## TASK ITEM
Find the lines below in which the string "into" occurs. Copy each one.

## INFORMATION SUPPLIED
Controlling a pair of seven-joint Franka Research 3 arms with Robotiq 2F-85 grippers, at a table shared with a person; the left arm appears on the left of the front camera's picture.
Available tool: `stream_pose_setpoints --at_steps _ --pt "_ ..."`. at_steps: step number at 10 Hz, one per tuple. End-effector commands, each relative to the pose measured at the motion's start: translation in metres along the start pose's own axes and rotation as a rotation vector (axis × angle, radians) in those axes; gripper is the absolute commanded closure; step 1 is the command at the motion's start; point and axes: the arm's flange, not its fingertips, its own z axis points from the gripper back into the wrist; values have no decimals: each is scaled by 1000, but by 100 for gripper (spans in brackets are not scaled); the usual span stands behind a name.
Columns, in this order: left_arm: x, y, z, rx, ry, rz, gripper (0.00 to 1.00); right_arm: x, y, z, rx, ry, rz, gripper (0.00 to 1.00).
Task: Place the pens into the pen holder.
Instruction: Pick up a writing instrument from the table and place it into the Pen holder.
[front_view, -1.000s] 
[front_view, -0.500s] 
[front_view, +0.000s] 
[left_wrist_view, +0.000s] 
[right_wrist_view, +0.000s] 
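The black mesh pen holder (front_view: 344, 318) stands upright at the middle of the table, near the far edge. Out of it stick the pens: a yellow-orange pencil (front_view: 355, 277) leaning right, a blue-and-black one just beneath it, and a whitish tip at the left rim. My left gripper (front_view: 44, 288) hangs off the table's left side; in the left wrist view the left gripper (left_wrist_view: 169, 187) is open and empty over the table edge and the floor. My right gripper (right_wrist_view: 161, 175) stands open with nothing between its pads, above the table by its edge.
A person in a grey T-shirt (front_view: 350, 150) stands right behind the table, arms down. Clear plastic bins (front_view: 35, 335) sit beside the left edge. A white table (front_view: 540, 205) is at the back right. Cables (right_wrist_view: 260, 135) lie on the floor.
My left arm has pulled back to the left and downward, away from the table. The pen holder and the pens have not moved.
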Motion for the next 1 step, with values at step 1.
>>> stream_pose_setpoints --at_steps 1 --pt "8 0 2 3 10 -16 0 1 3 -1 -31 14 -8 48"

## SOLUTION FOR THIS TASK
Available tool: `stream_pose_setpoints --at_steps _ --pt "_ ..."`. at_steps: step number at 10 Hz, one per tuple. End-effector commands, each relative to the pose measured at the motion's start: translation in metres along the start pose's own axes and rotation as a rotation vector (axis × angle, radians) in those axes; gripper is the absolute commanded closure; step 1 is the command at the motion's start; point and axes: the arm's flange, not its fingertips, its own z axis points from the gripper back into the wrist; values have no decimals: each is scaled by 1000, but by 100 for gripper (spans in brackets are not scaled); the usual span stands behind a name.
Task: Place the pens into the pen holder.
Instruction: Pick up a writing instrument from the table and place it into the Pen holder.

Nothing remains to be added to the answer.